Literary Chinese remained the preferred medium for formal writing until the late 19th century.
A style mixing Chinese and Japanese elements was derived from the medieval ('variant Chinese writing') used in such works as the historical chronicle Azuma Kagami (1266).
It was used during the Meiji period, and as late as the end of the Second World War, by men for diaries and correspondence, and for various public notices.
Both have since been replaced by writing in Japanese, using a script combining Chinese characters (kanji) and kana syllabaries.

== Other states ==

In the Tang period, other neighbouring states adopted Chinese culture and institutions, including using Chinese as the written language of administration, both to cultivate good relations with China and to strengthen their own administrations.
The kingdom of Balhae, established in northern Korea and eastern Manchuria in 698, followed its southern neighbour Silla in establishing a Chinese-style administration.
During the reign of King Mun (737–793), the state imported Chinese literary culture and institutions wholesale.
Similarly, the kingdom of Nanzhao to the southwest used Chinese as the language of administration and adopted Tang laws and procedures.
By adopting Chinese institutions, these states became stronger and more stable than their predecessors.
They observed the formalities of tribute to the Tang, but functioned as independent states.
Almost all texts from the Dali Kingdom, which succeeded Nanzhao, are written in Chinese.

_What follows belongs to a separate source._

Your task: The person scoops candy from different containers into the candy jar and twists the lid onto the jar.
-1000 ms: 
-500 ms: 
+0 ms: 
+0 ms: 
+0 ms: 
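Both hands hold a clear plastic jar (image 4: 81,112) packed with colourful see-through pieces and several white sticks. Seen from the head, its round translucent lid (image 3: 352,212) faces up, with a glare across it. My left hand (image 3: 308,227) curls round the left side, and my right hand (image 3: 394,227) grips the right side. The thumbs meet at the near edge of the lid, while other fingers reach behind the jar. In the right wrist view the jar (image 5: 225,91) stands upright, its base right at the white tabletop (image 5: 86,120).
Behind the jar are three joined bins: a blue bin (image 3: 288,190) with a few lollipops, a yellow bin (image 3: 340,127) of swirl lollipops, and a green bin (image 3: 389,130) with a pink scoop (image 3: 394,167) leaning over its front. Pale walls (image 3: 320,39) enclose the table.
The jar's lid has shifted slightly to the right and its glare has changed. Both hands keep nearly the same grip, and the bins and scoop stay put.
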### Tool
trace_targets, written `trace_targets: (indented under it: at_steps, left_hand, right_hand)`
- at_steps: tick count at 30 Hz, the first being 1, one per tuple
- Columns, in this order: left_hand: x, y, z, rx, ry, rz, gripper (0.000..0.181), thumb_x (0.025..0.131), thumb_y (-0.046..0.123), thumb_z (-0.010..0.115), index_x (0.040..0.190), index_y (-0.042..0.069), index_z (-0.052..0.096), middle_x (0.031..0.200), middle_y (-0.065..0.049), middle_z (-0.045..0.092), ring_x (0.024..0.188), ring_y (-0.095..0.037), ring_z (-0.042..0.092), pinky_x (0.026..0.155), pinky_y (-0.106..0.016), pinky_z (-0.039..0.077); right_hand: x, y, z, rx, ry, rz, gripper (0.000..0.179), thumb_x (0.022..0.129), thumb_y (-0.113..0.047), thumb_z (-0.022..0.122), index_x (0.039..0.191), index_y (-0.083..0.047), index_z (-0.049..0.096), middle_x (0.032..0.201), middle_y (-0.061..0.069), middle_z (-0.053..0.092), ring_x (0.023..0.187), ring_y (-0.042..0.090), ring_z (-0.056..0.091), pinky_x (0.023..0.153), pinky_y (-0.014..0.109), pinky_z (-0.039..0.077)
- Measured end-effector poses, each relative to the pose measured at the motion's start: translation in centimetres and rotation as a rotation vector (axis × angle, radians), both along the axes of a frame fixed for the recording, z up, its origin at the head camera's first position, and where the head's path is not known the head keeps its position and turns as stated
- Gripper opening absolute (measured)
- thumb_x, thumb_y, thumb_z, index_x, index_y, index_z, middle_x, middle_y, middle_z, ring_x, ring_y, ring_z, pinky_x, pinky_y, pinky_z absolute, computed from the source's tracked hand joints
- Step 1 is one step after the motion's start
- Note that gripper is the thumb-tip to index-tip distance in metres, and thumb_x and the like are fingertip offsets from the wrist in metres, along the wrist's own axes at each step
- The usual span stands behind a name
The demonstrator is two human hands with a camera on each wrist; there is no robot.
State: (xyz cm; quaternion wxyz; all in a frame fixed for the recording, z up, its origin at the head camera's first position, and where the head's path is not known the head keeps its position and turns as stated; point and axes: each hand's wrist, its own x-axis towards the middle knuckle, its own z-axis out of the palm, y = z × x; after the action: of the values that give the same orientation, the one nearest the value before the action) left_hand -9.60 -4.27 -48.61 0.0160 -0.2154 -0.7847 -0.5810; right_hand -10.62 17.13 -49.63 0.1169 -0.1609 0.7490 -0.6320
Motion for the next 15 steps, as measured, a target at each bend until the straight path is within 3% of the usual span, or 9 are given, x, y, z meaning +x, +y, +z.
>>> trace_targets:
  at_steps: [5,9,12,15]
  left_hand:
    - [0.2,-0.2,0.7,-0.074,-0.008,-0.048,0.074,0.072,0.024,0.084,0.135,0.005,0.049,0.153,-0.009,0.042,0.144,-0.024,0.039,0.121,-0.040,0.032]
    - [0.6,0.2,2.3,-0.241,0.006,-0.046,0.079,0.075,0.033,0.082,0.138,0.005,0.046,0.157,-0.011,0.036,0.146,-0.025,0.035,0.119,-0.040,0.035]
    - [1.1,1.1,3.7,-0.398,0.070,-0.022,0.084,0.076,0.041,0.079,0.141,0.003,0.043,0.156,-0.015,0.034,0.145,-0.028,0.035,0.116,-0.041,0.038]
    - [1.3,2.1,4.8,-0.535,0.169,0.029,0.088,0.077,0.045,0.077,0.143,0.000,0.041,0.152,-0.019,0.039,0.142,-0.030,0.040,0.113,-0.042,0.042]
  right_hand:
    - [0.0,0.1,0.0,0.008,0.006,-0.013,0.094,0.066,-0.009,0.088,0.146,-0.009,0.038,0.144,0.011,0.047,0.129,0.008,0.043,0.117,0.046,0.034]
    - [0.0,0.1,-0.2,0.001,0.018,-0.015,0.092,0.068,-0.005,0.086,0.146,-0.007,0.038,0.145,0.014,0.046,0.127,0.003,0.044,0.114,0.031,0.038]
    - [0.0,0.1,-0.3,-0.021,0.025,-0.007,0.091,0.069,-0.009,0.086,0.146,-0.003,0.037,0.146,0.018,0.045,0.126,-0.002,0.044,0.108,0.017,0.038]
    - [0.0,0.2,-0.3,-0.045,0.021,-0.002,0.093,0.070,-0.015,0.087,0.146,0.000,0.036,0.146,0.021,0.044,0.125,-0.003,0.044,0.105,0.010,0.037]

In the late 14th century, the three principalities on Okinawa opened relations with Ming China.
In 1393, a community of clerks and craftsmen from Fujian was established at Kume, near the port of Naha in the central kingdom of Chūzan.
The clerks taught the Chinese written language, and served the government in its relations with China.
From the late 14th century, selected sons of the nobility of Chūzan, and later the unified Ryukyu Kingdom, were sent to the Guozijian in the Ming capital to study the Chinese classics.
On their return they would occupy high offices in the government.
Local forms of examination in the Chinese classics were also used to select candidates for high office.
However, by the 17th century Japanese influence had become predominant, and the use of Chinese was limited and artificial.
By the mid-19th century, the Kume school teaching the Chinese classics had been overshadowed as an educator of future administrators by an academy in the capital of Shuri teaching in Japanese.